UPDATE 9/11/2011: Courtesy of a reminder from Joe Asch ’79 and the reporting of Charles Gardner and the staff of the Daily Dartmouth, we also remember:
Richard “Woody” Woodwell ’79
Richard Herron Woodwell ‘79 was destined for business success from an early age. As a sixth grader growing up in the Pennsylvania town of Ligonier, Woodwell — who was an avid coin collector — would often trade coins with the elderly owner of a local jewelry shop.
For Woodwell, known to his friends as “Woody,” a childhood hobby would eventually lead to a lifelong career in investment banking, in which he worked as an equities trader for the New York firm Keefe, Bruyette & Woods. Woodwell, who served as Senior Vice President in the company’s trading department, was stationed on the 89th floor of World Trade Center Tower Two when the second hijacked jet struck the building.
He embarked on his career in investment banking immediately following graduation, initially working as a floor broker for Dean Witter at the Pacific Options Exchange in San Francisco. He married his wife Linda Preston in 1988, and soon afterward moved to Ho-Ho-Kus, N.J. Friends and family members remember a man devoted to his job and family in equal measure.
“He was dedicated to his work but not wrapped up in it,” wife Linda Woodwell said, telling how Woody coached soccer teams for two of their three young children, and often took the family on skiing vacations, in addition to spending summers on Cape Cod at their family’s house in Hyannisport.
While at Dartmouth, Woodwell excelled academically and was widely admired by his classmates. According to ’79 class president William Mitchell, Woody’s popularity was due to his adventurous and confident nature, and his sheer enthusiasm for life and friends.
Late one night at Dartmouth Woodwell was asked to make a run to the William Tally House, a 24-hour eating establishment located at the bus station in White River Junction. Such “Tally Rallies,” as they were known, were not uncommon, though Woody added the novel twist of driving clothed only in boxer shorts.
After skillfully explaining his predicament to police during a pullover on the interstate, Woodwell arrived at the Tally House only to be stopped by a “no shirt, no shoes, no service” policy. Undeterred, he donned a girl’s sweater conveniently found in the back of his car, placed two golf club covers on his feet, and successfully reentered the store.
“It obviously took a tremendous amount of casual confidence, and that’s why he was beloved by his classmates,” Mitchell said.
Woodwell remained a loyal alumnus of the College after graduation, visiting campus as recently as 1999, when he and his family returned to Dartmouth for his 20th reunion.
“He loved Dartmouth and the people he met there,” Saer said. “There was always a special place in his heart for Hanover and especially the people he came across.”
He was also dedicated to his preparatory school, Avon Old Farms, at which his wife Linda has established a scholarship fund in his name. “I would say he was one of our most outstanding alumni,” said Susan Evans of the Avon alumni office. “He was the glue for his class.”
Evans’ husband, Peter, delivered the eulogy at Woody’s memorial service last month.
Over 400 people attended the service, held Sept. 22 in Saddle River, N.J., including nearly 50 alumni from his Dartmouth class.

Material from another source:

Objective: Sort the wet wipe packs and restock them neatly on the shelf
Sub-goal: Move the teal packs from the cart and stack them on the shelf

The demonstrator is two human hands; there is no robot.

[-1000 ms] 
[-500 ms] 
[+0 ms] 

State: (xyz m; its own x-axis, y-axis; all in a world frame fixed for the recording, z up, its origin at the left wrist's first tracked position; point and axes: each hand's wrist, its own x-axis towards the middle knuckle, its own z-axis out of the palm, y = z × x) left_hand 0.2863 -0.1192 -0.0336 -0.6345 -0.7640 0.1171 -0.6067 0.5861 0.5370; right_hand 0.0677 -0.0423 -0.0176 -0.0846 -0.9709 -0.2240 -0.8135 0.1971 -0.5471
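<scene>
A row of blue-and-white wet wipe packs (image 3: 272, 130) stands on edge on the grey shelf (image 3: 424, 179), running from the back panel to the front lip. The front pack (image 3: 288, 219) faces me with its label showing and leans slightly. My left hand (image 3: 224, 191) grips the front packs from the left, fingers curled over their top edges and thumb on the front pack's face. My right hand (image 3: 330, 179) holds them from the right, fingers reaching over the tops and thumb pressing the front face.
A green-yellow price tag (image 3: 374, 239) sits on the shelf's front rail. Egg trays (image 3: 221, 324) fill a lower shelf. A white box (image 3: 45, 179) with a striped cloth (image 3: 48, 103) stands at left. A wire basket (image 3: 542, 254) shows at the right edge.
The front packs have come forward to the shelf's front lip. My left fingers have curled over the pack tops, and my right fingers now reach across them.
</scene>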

“It was just unbelievable coming back from his memorial service … it filled the entire church,” J.K. Woodwell said. “He had a network of friends from all over the country.”

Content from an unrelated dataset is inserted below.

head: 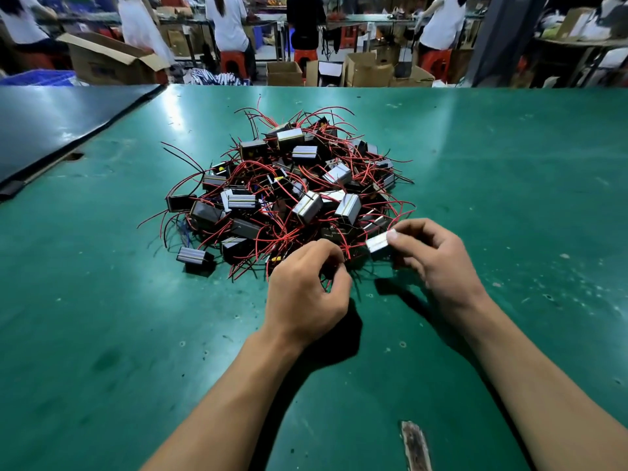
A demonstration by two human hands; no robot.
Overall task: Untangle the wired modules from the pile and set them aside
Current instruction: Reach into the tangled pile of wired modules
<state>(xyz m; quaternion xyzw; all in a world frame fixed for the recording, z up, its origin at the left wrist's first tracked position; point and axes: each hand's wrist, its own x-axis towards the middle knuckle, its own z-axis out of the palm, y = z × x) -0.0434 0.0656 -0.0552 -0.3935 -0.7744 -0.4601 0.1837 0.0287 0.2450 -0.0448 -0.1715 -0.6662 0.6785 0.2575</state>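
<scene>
Green table (102, 300), scuffed and speckled, fills nearly the whole view. A dark panel (51, 124) lies across its far left corner.

Beyond the far edge is a workshop floor. Several people (227, 25) stand or sit with their backs turned at long benches. Open cardboard boxes (112, 62) and red stools (233, 62) are on the floor between them and the table.

The pile (292, 195) sits mid-table, a rough mound of small box-shaped modules, grey or silver with striped faces, some black. Their leads are knotted through one another. They are mostly red wires (238, 232) with a few black, and loose ends stick out all round.

Both bare forearms come in from the bottom edge, reaching to the near side of the pile.

Left hand (306, 294): knuckles up, fingers curled under against the thumb, gripping red wires at the near edge of the pile. One strand shows in the gap between thumb and fingers.

Right hand (438, 256): just beside the pile's near right edge, pinching one silver module (378, 244) between thumb and curled fingers. That module is lifted a little off the table, and its shadow falls below it. Its wires run back toward the left hand and the pile.

One stray module (195, 257) lies on the table at the pile's near left fringe.

A worn brown patch (414, 447) shows in the table surface close to the bottom edge.
</scene>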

John Saer summed up Woody’s attitude towards life. “I think of him as a friend in the truest sense of the word, as someone who is always there for you and who is eternally optimistic. His love of life made him someone who affected a lot of people very positively.”
“He was a terrific person: kind, gentle and so giving,” his wife Linda said. “He was easygoing, happy and just loved life … it’s too hard to think that he’s no longer here.”
Woodwell is survived by his wife, Linda, and his three young children, Richard Jr., 11; Margaret, 8; and Eleanor, 4; as well as his brother J.K. Woodwell III and sister Pamela Woodwell Geerdes.